[Stored dataset items]
_ _ _ _ _

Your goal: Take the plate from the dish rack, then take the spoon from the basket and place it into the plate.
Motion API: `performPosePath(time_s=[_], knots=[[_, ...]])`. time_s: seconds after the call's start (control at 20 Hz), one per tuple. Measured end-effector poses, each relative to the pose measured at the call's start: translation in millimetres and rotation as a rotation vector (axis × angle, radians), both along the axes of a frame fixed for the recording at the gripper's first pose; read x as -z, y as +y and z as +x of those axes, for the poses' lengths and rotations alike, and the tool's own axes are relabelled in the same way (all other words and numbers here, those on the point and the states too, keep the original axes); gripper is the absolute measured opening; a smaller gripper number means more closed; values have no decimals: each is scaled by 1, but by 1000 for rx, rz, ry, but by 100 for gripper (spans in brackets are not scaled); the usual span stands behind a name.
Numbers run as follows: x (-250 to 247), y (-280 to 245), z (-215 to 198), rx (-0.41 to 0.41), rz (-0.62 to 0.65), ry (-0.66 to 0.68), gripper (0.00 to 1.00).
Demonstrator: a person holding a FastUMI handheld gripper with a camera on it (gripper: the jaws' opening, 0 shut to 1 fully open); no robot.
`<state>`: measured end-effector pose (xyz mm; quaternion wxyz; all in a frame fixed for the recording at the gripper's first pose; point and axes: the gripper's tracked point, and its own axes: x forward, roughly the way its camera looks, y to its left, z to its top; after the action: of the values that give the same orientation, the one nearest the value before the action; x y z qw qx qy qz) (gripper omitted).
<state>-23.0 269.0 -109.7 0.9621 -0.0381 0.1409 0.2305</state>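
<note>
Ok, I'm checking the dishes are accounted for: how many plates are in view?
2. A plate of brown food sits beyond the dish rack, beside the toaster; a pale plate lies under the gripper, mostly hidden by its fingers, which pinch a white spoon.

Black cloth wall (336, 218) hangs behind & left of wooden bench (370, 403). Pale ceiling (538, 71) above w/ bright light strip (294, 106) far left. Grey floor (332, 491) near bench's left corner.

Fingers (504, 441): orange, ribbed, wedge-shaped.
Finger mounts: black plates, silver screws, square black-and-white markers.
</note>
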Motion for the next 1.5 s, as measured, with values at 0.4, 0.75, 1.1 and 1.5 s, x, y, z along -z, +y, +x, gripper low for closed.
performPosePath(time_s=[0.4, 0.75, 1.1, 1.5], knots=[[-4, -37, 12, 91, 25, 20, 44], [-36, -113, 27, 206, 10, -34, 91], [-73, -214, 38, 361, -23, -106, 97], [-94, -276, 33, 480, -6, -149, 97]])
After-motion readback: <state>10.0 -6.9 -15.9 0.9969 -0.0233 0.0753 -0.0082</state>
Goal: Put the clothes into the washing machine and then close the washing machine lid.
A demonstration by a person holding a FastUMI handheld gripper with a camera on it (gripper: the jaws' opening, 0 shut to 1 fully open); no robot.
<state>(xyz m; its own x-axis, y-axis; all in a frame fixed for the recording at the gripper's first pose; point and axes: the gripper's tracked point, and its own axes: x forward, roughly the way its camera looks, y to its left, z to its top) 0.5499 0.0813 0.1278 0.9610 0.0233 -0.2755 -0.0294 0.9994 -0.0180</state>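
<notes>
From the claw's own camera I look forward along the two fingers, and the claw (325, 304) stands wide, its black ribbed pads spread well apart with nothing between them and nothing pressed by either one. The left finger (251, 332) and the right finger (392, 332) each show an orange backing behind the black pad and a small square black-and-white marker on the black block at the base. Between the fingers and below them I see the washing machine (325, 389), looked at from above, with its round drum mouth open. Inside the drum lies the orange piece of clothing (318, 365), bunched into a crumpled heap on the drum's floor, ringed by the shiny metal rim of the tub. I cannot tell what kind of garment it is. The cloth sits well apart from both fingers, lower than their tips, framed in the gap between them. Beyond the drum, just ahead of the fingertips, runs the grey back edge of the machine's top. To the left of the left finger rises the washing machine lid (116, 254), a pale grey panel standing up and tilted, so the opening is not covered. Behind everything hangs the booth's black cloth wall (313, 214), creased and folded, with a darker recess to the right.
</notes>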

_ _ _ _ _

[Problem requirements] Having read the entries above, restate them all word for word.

[Result]
Your goal: Take the plate from the dish rack, then take the spoon from the basket and place it into the plate.
Motion API: `performPosePath(time_s=[_], knots=[[_, ...]])`. time_s: seconds after the call's start (control at 20 Hz), one per tuple. Measured end-effector poses, each relative to the pose measured at the call's start: translation in millimetres and rotation as a rotation vector (axis × angle, radians), both along the axes of a frame fixed for the recording at the gripper's first pose; read x as -z, y as +y and z as +x of those axes, for the poses' lengths and rotations alike, and the tool's own axes are relabelled in the same way (all other words and numbers here, those on the point and the states too, keep the original axes); gripper is the absolute measured opening; a smaller gripper number means more closed; values have no decimals: each is scaled by 1, but by 1000 for rx, rz, ry, but by 100 for gripper (spans in brackets are not scaled); the usual span stands behind a name.
Numbers run as follows: x (-250 to 247), y (-280 to 245), z (-215 to 198), rx (-0.41 to 0.41), rz (-0.62 to 0.65), ry (-0.66 to 0.68), gripper (0.00 to 1.00).
Demonstrator: a person holding a FastUMI handheld gripper with a camera on it (gripper: the jaws' opening, 0 shut to 1 fully open); no robot.
`<state>`: measured end-effector pose (xyz mm; quaternion wxyz; all in a frame fixed for the recording at the gripper's first pose; point and axes: the gripper's tracked point, and its own axes: x forward, roughly the way its camera looks, y to its left, z to its top; after the action: of the values that give the same orientation, the one nearest the value before the action; x y z qw qx qy qz) (gripper omitted).
<state>-23.0 269.0 -109.7 0.9621 -0.0381 0.1409 0.2305</state>
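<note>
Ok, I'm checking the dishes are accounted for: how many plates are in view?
2. A plate of brown food sits beyond the dish rack, beside the toaster; a pale plate lies under the gripper, mostly hidden by its fingers, which pinch a white spoon.

Black cloth wall (336, 218) hangs behind & left of wooden bench (370, 403). Pale ceiling (538, 71) above w/ bright light strip (294, 106) far left. Grey floor (332, 491) near bench's left corner.

Fingers (504, 441): orange, ribbed, wedge-shaped.
Finger mounts: black plates, silver screws, square black-and-white markers.
</note>
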Motion for the next 1.5 s, as measured, with values at 0.4, 0.75, 1.1 and 1.5 s, x, y, z along -z, +y, +x, gripper low for closed.
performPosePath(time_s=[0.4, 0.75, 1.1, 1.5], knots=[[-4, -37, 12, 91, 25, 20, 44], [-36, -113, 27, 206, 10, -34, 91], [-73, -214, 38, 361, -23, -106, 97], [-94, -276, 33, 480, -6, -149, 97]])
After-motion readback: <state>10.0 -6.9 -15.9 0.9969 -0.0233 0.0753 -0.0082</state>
Goal: Put the clothes into the washing machine and then close the washing machine lid.
A demonstration by a person holding a FastUMI handheld gripper with a camera on it (gripper: the jaws' opening, 0 shut to 1 fully open); no robot.
<state>(xyz m; its own x-axis, y-axis; all in a frame fixed for the recording at the gripper's first pose; point and axes: the gripper's tracked point, and its own axes: x forward, roughly the way its camera looks, y to its left, z to its top) 0.5499 0.0813 0.1278 0.9610 0.0233 -0.2755 -0.0294 0.9994 -0.0180</state>
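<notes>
From the claw's own camera I look forward along the two fingers, and the claw (325, 304) stands wide, its black ribbed pads spread well apart with nothing between them and nothing pressed by either one. The left finger (251, 332) and the right finger (392, 332) each show an orange backing behind the black pad and a small square black-and-white marker on the black block at the base. Between the fingers and below them I see the washing machine (325, 389), looked at from above, with its round drum mouth open. Inside the drum lies the orange piece of clothing (318, 365), bunched into a crumpled heap on the drum's floor, ringed by the shiny metal rim of the tub. I cannot tell what kind of garment it is. The cloth sits well apart from both fingers, lower than their tips, framed in the gap between them. Beyond the drum, just ahead of the fingertips, runs the grey back edge of the machine's top. To the left of the left finger rises the washing machine lid (116, 254), a pale grey panel standing up and tilted, so the opening is not covered. Behind everything hangs the booth's black cloth wall (313, 214), creased and folded, with a darker recess to the right.
</notes>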

With this, the output is complete.